Connecting with Your Employees – What is Your Company’s Purpose?

Companies are getting on the bandwagon – corporate culture matters.  Business ethics is important.  My worry is whether this new acknowledgement is viewed as a short-cut for compliance investment.

CEOs and the board are troubled by (and even resisting) the resources needed to implement an effective compliance program.  Unfortunately, this attitude reflects a fundamental misunderstanding of the importance of an ethical culture and robust compliance controls working, in tandem, to promote an effective ethics and compliance program.

With that initial understanding, let’s turn to the fundamental question – how do you define a culture that aligns with, and inspires, your employees?  Let’s go back to the fundamental question every company has to answer – what is our purpose?

I am always inspired here by Simon Sinek, a motivational speaker, who explains the importance of defining your company’s mission.  See Here and Here.

Frankly, Sinek’s message applies to much of life and helps to focus attention on purpose and inspiration.

A company has to define its mission beyond just making good products or providing efficient services.  Instead, companies have to inspire managers, employees and other stakeholders with defining a purpose beyond simple commercial activities.  Such inspiration is essential for the marketplace and for defining a culture.

A company’s culture reflects its values, its moral fabric and the reason its exists.  I know this sounds like mumbo jumbo, but corporate culture reflects the company’s ability to bring individuals together for a common purpose.

Harvard Business School Professor James Heskett has written about the importance of business culture in his seminal book, The Culture Shock: How to Shape Unseen Force That Transforms Performance, (here) in which he estimates that a positive corporate culture can account for a 20 to 30 percent difference in corporate performance.

As Heskett explains, the culture cycle begins with the communication of shared values and behaviors and includes the development of realistic expectations in employees and meeting them in ways that establish trust, engagement and ownership; policies and practices that lead to an innovative organization; and measurement of the results in terms of employee retention and referrals, returns to labor, and relationships with customers as well as financial results.

A company’s culture can be defined in six categories:

  1. Vision: a culture starts with a vision or mission statement which captures the company’s purpose.
  2. Values: a company’s values should be concise and simple.
  3. Conduct: the company leadership has to demonstrate its commitment to its culture with conduct not with words.
  4. People: the company has to infuse its recruitment process to hire personnel who are consistent with culture.
  5. Narrative (Story-Telling): the company has to develop a unique and powerful narrative to reinforce and promote its culture.
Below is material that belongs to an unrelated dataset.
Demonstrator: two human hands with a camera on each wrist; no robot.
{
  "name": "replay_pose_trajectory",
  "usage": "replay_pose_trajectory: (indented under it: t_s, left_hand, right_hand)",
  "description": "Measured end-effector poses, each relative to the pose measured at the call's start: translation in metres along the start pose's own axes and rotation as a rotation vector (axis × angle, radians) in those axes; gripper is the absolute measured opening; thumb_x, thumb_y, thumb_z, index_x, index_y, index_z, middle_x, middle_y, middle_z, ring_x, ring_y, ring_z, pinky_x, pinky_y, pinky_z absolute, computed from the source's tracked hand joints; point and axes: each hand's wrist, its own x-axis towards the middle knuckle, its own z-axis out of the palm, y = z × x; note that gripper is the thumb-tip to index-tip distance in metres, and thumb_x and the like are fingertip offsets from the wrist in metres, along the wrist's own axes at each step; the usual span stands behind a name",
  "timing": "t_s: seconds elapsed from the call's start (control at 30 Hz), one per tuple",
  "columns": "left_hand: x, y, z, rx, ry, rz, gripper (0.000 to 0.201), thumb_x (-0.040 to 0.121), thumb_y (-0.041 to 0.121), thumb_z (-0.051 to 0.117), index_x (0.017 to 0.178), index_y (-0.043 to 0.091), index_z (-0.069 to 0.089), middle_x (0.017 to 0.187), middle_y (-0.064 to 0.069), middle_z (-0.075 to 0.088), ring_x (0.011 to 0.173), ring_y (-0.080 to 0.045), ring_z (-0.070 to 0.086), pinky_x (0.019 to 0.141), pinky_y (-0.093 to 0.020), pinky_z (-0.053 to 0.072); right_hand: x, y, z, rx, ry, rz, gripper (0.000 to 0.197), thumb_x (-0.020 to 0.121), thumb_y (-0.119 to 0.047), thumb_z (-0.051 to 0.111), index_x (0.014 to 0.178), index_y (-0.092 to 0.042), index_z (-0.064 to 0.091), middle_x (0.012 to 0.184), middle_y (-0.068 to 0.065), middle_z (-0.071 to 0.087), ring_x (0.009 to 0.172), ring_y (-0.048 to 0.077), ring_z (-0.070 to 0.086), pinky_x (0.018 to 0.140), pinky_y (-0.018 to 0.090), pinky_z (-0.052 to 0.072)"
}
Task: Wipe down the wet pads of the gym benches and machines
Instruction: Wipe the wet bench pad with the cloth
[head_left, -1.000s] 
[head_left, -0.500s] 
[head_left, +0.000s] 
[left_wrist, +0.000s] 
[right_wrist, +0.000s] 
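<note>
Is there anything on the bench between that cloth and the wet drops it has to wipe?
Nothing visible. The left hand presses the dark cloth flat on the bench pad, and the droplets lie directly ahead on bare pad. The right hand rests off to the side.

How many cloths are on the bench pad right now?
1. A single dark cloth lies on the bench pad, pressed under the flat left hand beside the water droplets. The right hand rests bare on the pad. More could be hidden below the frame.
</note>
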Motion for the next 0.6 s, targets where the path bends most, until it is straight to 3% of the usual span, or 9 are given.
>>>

A unique narrative can be a short-story that is frequently retold and referenced by corporate leaders, incorporated into publications and communications, and added to the company’s sustainability objectives.
  6. Environment: The company’s offices, architecture, working environment and space should be consistent with its culture and used as a means to reinforce its culture.

Bringing employees together through a consistent and motivational message is critical in today’s marketplace to improve corporate performance.  No longer can companies rely on quarterly financial reporting goals to define and incentivize its workforce.  Long-term sustainable growth while minimizing risk is the preferred strategy for corporate growth and economic success.  Such an approach is the best way to harness employee innovation and productivity.